■ Task to complete:
Give back exactly the lines from the beginning of the listing below to the line holding "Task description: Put", both ends included; the pictures stay out.

--- START ---

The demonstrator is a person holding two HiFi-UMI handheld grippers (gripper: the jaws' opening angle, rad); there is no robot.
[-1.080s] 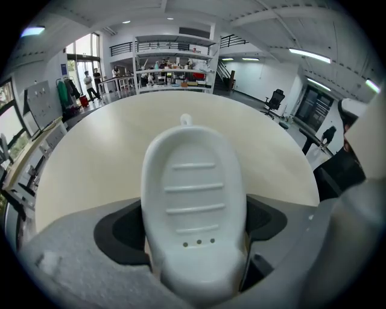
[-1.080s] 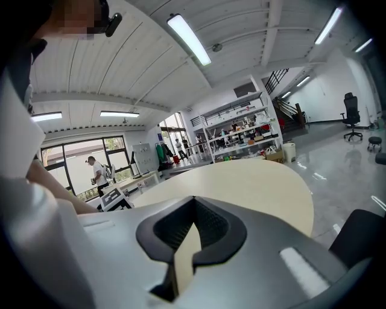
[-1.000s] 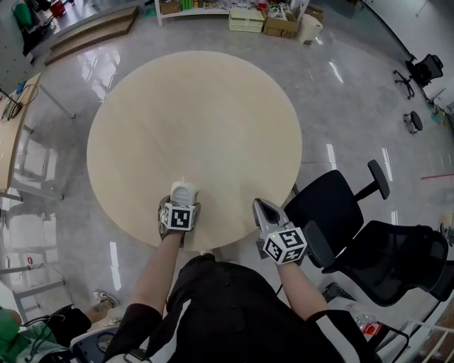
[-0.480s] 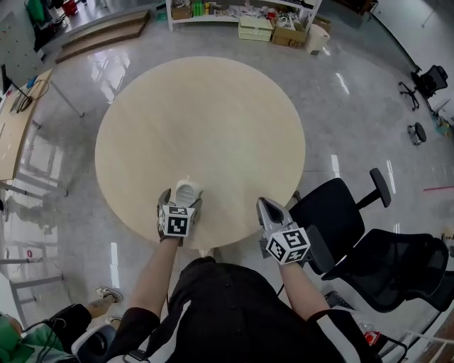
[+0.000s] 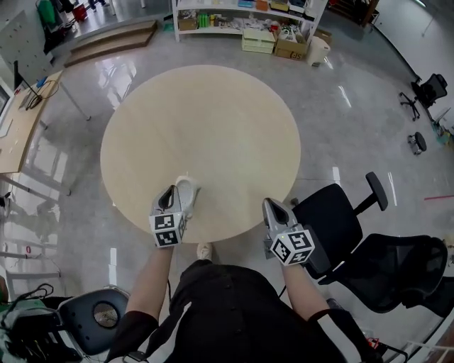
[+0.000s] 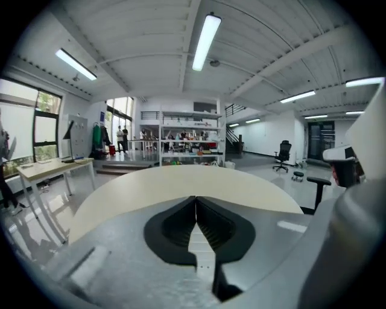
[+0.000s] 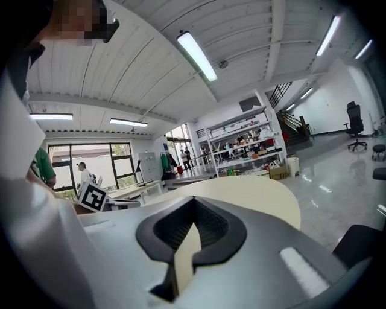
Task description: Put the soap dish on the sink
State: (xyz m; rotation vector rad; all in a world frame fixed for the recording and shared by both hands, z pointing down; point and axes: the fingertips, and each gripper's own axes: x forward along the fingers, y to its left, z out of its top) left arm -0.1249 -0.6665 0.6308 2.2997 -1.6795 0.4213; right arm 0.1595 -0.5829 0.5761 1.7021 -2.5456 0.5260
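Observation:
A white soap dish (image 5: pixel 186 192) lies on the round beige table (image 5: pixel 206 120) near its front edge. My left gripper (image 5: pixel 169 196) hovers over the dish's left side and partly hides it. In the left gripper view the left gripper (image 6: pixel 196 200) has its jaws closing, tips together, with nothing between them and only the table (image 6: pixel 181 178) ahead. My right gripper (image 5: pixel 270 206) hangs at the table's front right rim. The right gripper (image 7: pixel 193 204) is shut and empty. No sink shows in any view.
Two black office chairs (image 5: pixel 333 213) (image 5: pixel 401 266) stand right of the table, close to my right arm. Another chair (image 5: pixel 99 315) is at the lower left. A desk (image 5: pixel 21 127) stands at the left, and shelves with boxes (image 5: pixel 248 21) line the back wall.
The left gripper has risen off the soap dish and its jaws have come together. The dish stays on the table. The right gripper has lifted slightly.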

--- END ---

■ Solution to this problem:
The demonstrator is a person holding two HiFi-UMI handheld grippers (gripper: the jaws' opening angle, rad); there is no robot.
[-1.080s] 
[-1.080s] 
[-1.000s] 
[-0.480s] 
[+0.000s] 
[+0.000s] 
[+0.000s] 
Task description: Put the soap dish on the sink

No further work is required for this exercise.